As we age, our brains normally lose some cells. The amount of loss varies considerably, even in cognitively healthy persons, and genetic factors have been linked to higher risks of age-related losses. But do any genes protect the aging brain?
Yes, say researchers from the University of Minnesota and the Minneapolis VA Health Care System. They report that one form, or allele, of a particular gene protects a person from age-related reductions in the volume of gray matter. The allele—called DRB1*13:02—is one of many in the Human Leukocyte Antigen, a large complex of genes that help our bodies defend against potentially harmful foreign matter.
Their study provides a basis for developing a drug or other treatment to mimic the function of the protective allele.
In various studies, this allele has been found to be protective against several viral and autoimmune diseases.
“Individuals who carry this allele derive significant protection from many conditions that affect the brain,” said study author Lisa James, Ph.D., Kunin Professor of Women’s Healthy Aging in the Department of Neuroscience and researcher at the Brain Sciences Center of the Minneapolis VA. “We [previously] found a similar protection against brain atrophy in Gulf War veterans who carried this allele.
“This gene is one of many factors, including diet and exercise, that help maintain brain function throughout the lifespan.”
The report is published in the journal EBioMedicine.
Personal Brain Drain
Research from many laboratories has shown that atrophy during normal aging claims between 2 and 5 percent of brain tissue per decade.
“So-called ‘healthy brain aging’ is a misnomer. Nothing is ‘healthy’ about it,” said Regents Professor of Neuroscience Apostolos Georgopoulos, Ph.D., MD, a study author and director of the Brain Sciences Center. “Our findings suggest that, instead, detrimental changes in the brain during aging may well be due to the persistent presence of brain-damaging substances that literally ‘chip the brain away.’”
Normal losses contrast sharply to conditions like Alzheimer's disease, where brain volumes shrink between 20 and 30 percent per decade.

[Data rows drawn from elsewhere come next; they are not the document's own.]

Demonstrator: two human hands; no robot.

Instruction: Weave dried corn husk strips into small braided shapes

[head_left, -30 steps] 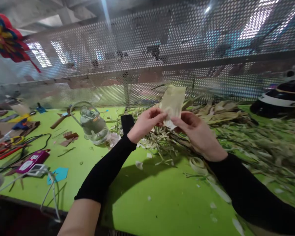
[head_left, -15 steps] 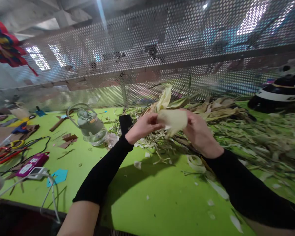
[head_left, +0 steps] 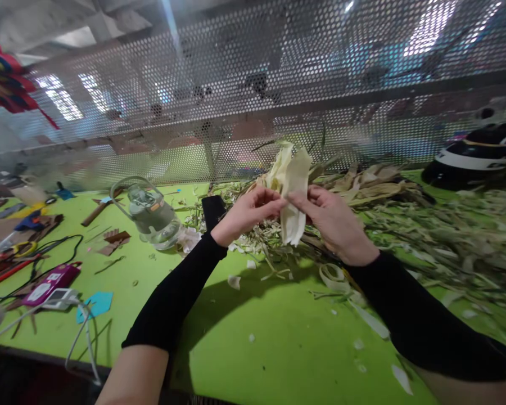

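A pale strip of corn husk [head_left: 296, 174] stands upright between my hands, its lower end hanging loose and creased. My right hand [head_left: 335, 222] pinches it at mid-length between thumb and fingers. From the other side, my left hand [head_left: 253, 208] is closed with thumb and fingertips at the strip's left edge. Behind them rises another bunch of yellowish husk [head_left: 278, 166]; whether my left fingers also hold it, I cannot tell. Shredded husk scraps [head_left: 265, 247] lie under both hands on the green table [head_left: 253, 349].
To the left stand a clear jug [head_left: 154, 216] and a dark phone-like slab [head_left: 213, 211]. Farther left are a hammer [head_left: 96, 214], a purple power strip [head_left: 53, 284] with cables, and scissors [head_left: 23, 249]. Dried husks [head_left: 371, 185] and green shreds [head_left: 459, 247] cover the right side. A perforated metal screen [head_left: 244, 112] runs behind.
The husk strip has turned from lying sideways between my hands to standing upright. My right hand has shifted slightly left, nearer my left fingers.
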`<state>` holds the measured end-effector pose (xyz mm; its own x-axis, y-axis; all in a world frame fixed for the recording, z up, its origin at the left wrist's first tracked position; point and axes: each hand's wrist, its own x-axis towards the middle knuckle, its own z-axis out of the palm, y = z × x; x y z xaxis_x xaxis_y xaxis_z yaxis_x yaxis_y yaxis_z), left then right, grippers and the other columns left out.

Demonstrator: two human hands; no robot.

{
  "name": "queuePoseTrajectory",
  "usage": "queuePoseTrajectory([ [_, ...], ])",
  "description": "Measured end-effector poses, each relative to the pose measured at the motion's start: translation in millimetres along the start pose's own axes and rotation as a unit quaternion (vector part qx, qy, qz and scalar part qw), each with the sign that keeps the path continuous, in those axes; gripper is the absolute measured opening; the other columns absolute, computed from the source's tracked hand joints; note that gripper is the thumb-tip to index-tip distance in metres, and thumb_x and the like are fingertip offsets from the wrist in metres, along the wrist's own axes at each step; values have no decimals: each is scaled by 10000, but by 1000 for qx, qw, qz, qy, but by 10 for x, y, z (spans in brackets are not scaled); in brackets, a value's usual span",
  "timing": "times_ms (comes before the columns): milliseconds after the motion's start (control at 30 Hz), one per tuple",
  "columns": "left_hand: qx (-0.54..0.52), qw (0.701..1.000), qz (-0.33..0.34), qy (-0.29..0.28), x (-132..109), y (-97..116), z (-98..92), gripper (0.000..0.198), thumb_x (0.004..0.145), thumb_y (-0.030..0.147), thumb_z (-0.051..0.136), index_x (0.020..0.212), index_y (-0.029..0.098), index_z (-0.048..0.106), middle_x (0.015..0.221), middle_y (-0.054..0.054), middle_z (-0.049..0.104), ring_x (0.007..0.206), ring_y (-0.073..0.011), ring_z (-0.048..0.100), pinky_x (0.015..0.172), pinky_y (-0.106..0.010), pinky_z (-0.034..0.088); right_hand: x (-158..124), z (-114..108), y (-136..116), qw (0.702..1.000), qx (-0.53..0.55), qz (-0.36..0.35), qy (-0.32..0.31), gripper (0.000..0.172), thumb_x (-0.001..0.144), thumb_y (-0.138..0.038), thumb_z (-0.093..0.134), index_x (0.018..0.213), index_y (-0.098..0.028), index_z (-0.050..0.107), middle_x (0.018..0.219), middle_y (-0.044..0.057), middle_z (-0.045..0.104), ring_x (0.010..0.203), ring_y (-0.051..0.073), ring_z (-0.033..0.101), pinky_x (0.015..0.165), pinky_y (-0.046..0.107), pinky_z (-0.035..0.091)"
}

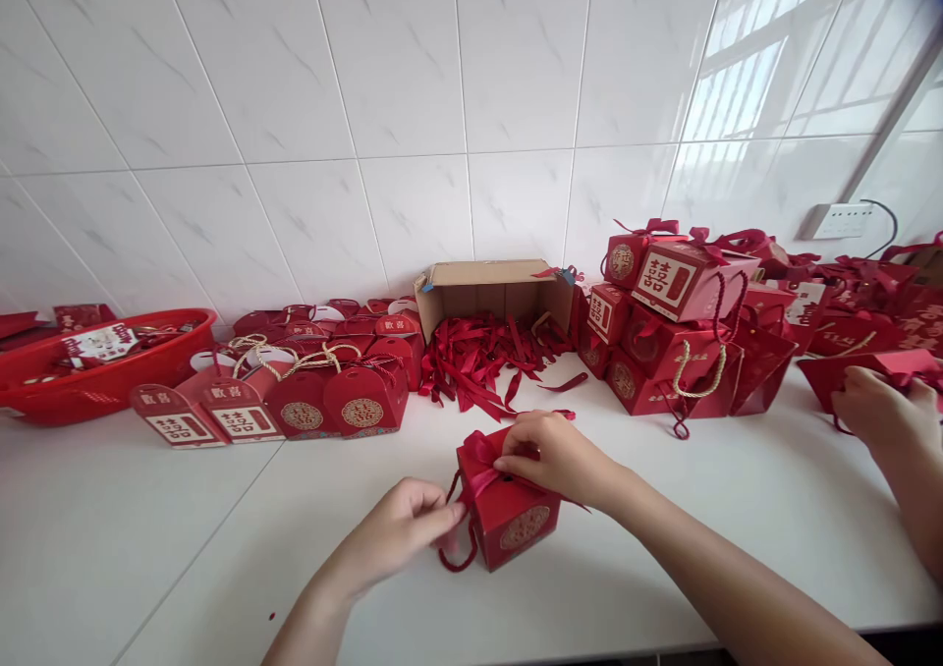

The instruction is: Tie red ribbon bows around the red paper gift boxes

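A red gift box (516, 514) with a gold round emblem stands on the white table in front of me. A red ribbon bow (480, 462) sits on its top, and a dark red cord handle (458, 560) hangs down its left side. My right hand (549, 455) reaches over the box, thumb and fingers pinched on the ribbon by the bow. At the box's left edge, my left hand (416, 524) has its thumb and forefinger closed together on the ribbon's other side; the fingertips are slightly blurred.
Behind lies an open cardboard box (486, 273) spilling loose red ribbons (478, 357). Red boxes with cord handles (302, 406) line the left, beside a red plastic basin (95, 386). Bow-topped boxes (670, 337) are stacked right. Another person's hands (884, 416) handle a red box at far right.
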<state>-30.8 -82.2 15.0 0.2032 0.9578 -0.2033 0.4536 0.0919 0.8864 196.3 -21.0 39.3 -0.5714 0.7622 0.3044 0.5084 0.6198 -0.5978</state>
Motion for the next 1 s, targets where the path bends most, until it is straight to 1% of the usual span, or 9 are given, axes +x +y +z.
queuePoseTrajectory([
  [67,77,997,0,11,16,44,-84,389,793,530,576,636,178,524,621,12,557,615,-159,530,596,-258,408,-21,-83,41,999,27,-28,2,125,840,-291,648,756,-200,661,750,4,670,689,134,564,620,252,432],
  [133,115,989,51,76,65,155,-163,341,817,513,559,718,188,538,701,13,569,669,-157,545,637,-254,425,-55,-184,97,998,48,-42,11,150,830,-353,662,874,-209,658,810,11,672,719,138,576,641,256,459],
  [233,125,969,163,138,192,397,-254,205,857,415,546,905,219,582,943,-20,623,929,-183,586,882,-286,435,-112,-296,180,997,58,-54,2,266,804,-362,690,1022,-228,622,901,21,671,760,146,592,668,267,493],
  [333,167,961,216,41,323,596,-309,238,838,354,584,1061,276,609,1158,-36,587,1115,-206,531,964,-304,413,-158,-305,226,994,74,-75,-18,262,839,-274,644,1094,-241,594,946,19,667,767,135,592,679,261,503],
  [433,214,951,218,-55,391,673,-344,237,820,324,605,1054,300,637,1217,-32,549,1177,-224,488,994,-327,397,-192,-250,239,992,74,-100,-13,253,872,-210,585,1122,-251,596,985,24,670,786,134,581,696,266,489],
  [500,229,950,206,-46,398,668,-366,268,813,346,614,1075,293,611,1196,-37,547,1155,-229,492,1000,-355,388,-214,-223,236,991,68,-112,-13,247,881,-213,577,1125,-247,602,1016,32,664,809,138,572,723,277,477],
  [600,224,961,162,-26,384,613,-404,326,839,426,577,1120,270,526,995,-23,593,1002,-207,548,918,-357,428,-241,-217,223,991,69,-114,-22,275,871,-259,606,1144,-236,591,1020,38,647,819,140,554,743,280,465],
  [867,125,980,136,-77,346,461,-409,313,865,388,561,1146,265,497,730,36,519,899,-183,558,863,-309,400,-254,-117,267,987,89,-131,19,356,863,-83,523,1174,-245,581,980,34,639,810,136,529,715,257,455],
  [1000,52,984,132,-108,301,460,-407,374,862,392,566,1199,246,496,703,41,528,665,-134,509,701,-269,400,-247,-43,304,985,79,-153,28,383,866,-57,476,1188,-224,597,954,61,608,802,143,537,695,270,461],
])
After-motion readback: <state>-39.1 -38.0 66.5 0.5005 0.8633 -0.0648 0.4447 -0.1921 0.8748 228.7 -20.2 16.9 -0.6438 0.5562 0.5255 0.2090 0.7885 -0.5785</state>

Also, the losses are distributed unequally. The uppermost layer of the cerebrum—the cortex, or cortical area—is more prone to loss in the forward regions than posterior ones. And some lower, or subcortical, regions—like the hippocampus, amygdala and cerebellum—are susceptible while others, such as the brainstem, show hardly any loss.
Relative Ravages of Time
In the current study, the researchers studied 71 cognitively healthy women aged 32 to 69 years. Of those, 11 carried the protective allele and 60 did not.
The researchers used MRI imaging to measure each individual's gray matter. They assessed the total volume, as well as volumes of cortical and subcortical gray matter, and plotted the results against age.
The group lacking the protective allele showed a "highly statistically significant" reduction in total gray matter volume with age; it amounted to a loss of 4.2 percent of the mean volume per decade. Those with the protective allele showed no statistically significant loss.
Likewise, those lacking the allele showed statistically significant reductions in total cortical (4.7 percent) and subcortical (3.8 percent) mean gray matter volumes per decade, while those with the allele showed no statistically significant loss in either area.
Why and What Now
Many genes come in more than one allele, the result of DNA mutations in the past. The allele under investigation is one of many that code for proteins that are active in cells of the human immune system. The proteins help rid the body of harmful substances by attaching to them and stimulating the immune system to produce antibodies against them.
The researchers hypothesize that the protein made by the protective allele is essential for the production of antibodies that help eliminate substances that could otherwise cause brain inflammation and, ultimately, atrophy.
“Those fortunate people that carry the immunity genes that help eliminate those substances are literally ‘immune’ to age-related brain damage,” said Georgopoulos. “This gives hope for successful interventions to slow down or eliminate such brain damage and keep our most precious organ in good health.”